Para mim, enquanto vila-franquense, foi um enorme orgulho ver na arena alfacinha, os actuais expoentes máximos da minha terra, no que à tauromaquia diz respeito: o Grupo de Forcados Amadores de Vila Franca de Xira, António João Ferreira, Nuno Casquinha e Tiago Santos, numa noite em que a memória dos dois homenageados saiu enaltecida, fruto, como dissemos inicialmente, da entrega e seriedade dos intervenientes, inclusivamente do Director de Corrida, o Ex.mo Sr. Ricardo Pereira, que não embarcou em triunfalismos na concessão de música, apenas pecando pela demora em atribui-la à lide do jovem novilheiro. Em resumo, uma noite que não foi inesquecível, mas que tão pouco defraudou. O meu agradecimento ao empenho e honestidade de todos os artistas.

O Mais e o Menos
+ Como já se disse, a atitude de cavaleiros, forcados e toureiros
- É uma absoluta VERGONHA que os burladeros continuem a estar montados durante as lides a cavalo, com o risco que acarretam para a integridade dos forcados, ainda para mais, quando houve intervalo a meio da corrida e só depois decorreu a parte do toureio apeado. Cai por terra o argumento da poupança de tempo, e só nos resta muito tristemente concluir que se trata nada mais do que uma questão de soberba e teimosia por parte da empresa. LAMENTÁVEL!!!
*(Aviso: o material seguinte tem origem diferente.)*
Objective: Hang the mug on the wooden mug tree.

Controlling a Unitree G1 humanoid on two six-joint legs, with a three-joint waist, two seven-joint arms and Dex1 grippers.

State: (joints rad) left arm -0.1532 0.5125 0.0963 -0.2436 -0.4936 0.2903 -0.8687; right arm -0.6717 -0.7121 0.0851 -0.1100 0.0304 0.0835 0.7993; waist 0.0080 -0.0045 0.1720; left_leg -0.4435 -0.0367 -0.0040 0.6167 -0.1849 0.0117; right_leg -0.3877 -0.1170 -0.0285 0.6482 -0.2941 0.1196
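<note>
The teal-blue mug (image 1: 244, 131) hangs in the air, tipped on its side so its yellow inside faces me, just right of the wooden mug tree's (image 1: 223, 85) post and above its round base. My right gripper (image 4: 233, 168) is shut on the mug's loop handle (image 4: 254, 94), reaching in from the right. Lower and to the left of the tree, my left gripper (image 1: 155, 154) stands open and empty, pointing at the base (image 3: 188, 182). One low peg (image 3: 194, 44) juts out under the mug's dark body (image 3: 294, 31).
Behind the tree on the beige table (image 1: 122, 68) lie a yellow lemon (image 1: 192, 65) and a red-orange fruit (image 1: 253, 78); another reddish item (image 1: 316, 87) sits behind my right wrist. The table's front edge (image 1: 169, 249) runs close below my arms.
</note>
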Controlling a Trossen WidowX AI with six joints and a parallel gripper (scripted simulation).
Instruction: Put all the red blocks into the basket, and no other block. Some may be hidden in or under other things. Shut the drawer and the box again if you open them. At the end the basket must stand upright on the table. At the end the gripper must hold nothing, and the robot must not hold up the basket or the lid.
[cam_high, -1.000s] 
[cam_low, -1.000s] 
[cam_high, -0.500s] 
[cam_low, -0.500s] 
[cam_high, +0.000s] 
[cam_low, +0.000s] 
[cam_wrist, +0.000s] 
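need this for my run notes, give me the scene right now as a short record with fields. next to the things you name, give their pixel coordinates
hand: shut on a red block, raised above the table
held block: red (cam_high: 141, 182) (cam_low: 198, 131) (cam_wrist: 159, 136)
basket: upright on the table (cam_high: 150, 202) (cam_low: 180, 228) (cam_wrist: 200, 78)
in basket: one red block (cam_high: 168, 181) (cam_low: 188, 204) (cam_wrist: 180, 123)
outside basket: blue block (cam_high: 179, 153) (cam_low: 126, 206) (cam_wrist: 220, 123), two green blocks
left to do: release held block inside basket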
Nota: A Tauromania só hoje apresenta a crónica da corrio do passado dia 11 de Agosto, muito embora a mesma tenha nos tenha sido enviada no dia seguinte, mas infelizmente, por um acontecimento "informático" a mesma foi carregada mas não foi publicada. Pedimos desculpas aos leitores da Tauromania que diariamente nos acompanham e, em particular, ao autor da crónica João Diogo Câncio por só agora a estarmos a publicar.